Кира их одноклассницей не была. Но ее тоже заставили взглянуть на тело. Потому что она к тому времени уже год отучилась в колледже, приехав издалека. И успела подружиться с Олей и Люсенькой. Познакомились на дискотеке в клубе. Она так же тяжело пережила процедуру опознания. К психологу не попала по причине отсутствия денежных средств, а так бы точно просиживала в его кабинете, рассказывая о своих страхах и ночных кошмарах. Как Люсенька.
Ольга перенесла визит в морг стоически. Не разрыдалась, не упала в обморок, не зажала рот рукой. Взглянула. Вздохнула тяжело и произнесла:
— Да, это он…
Почему так? Почему она так спокойно отреагировала?

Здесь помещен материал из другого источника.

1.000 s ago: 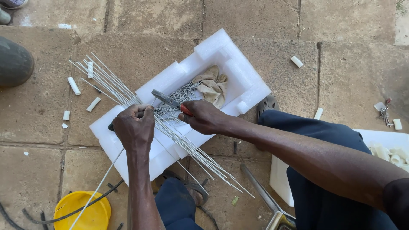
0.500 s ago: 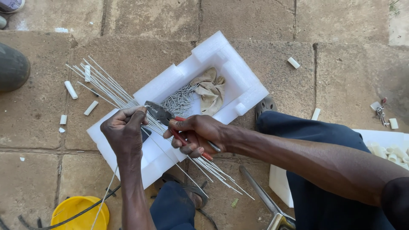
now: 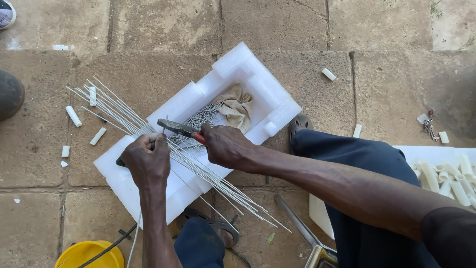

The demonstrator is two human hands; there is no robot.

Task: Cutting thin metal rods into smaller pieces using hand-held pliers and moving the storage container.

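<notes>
My right hand [image 3: 229,146] grips red-handled pliers [image 3: 179,129], whose jaws point left over a bundle of thin white wire rods [image 3: 208,174]. My left hand [image 3: 147,162] is closed around one rod just below the plier jaws. The rods lie diagonally across a white foam tray [image 3: 248,74] on the stone floor. Inside the tray sit a pile of short cut wire pieces [image 3: 199,119] and a crumpled beige cloth [image 3: 237,106].
Short white tube pieces [image 3: 73,115] lie scattered on the paving at left. A second white tray with several tubes [image 3: 446,173] is at right. A yellow container [image 3: 91,255] sits at the bottom left, a metal tool [image 3: 302,233] near my leg, and a shoe [image 3: 9,94] at the left edge.
My right hand has shifted the pliers up and left again toward my left hand. The left hand has dropped slightly lower on the tray, still holding a rod.
</notes>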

Этими вопросами потом долго задавался следователь, который вел дело о гибели их одноклассника. Без конца таскал ее на допросы. Поминутно раскладывал ее алиби. Но придраться ни к чему не смог. В момент гибели Артура, так звали парнишку, Олю видели человек десять. И видели в течение пары часов. И она никуда не отлучалась, кроме туалета. Не вышло у следователя повесить дело о гибели парня на нее. Да и ни на кого путного не вышло повесить. Дело так и осталось нераскрытым. На их взгляд — взгляд одноклассников. Но посадить кого-то у полиции получилось. Суд был, да.
Помнится, следователь как-то сказал ее отцу, что у его дочери не нервы, а стальные канаты. Такой выдержкой и самообладанием не каждый мужик мог похвастаться. То ли хвалил ее за это, то ли порицал, пойди — пойми.
Следователь не мог знать и даже не догадывался, что отцу Оли было пофиг. Ему вообще на все было пофиг, на нее в том числе. А до этого на Олину мать он забил очень прочно. Потому и металась она, бедолага, из койки в койку, пытаясь реализоваться, как женщина. Оля уже достаточно взрослой была, слышала скандалы, понимала суть. И вывод она сделала для него неутешительный после похорон. Гибель матери была только на его совести. Только он один был виноват в ее преждевременной смерти.
Потому и принялась она ему мстить, превратившись в чудовище. Отец все понимал и терпел. Угрожал, конечно. Урезал денежное пособие. Сажал под замок. И даже пару раз по уху ей съездил. Но вытерпел. И в детский дом не сдал.
Когда Оля стала достаточно взрослой, получила блестящее образование и определилась в профессии, он купил ей эту вот большую квартиру в центре на третьем этаже. И вежливо выпихнул из дома, где у него уже носился выводок из трех пацанов от второго брака. Оля не роптала. Даже была рада, что так все вышло. Что он ее все же не сдал в детский дом. Помог с университетом, с жильем, ремонтом, обстановкой. И даже теперь, когда она стала прилично зарабатывать, он ежемесячно перечислял ей солидную сумму. И не знал того, что она к его деньгам не прикасалась. Они копились на ее счете, обрастали процентами и превращались в еще более солидную сумму.
— Королёва, вы еще здесь? — окликнул ее по телефону вежливый мужчина.
— Да. Я еще здесь, — хриплым голосом отозвалась она. — Вы в каком звании? Как я могу к вам?…
— Майор Вишняков, — перебил ее вежливый голос.
— Понятно. Так куда ехать-то, майор Вишняков?
Оля оперлась спиной о стену крепче и поползла вверх, разгибая колени. Силы возвращались.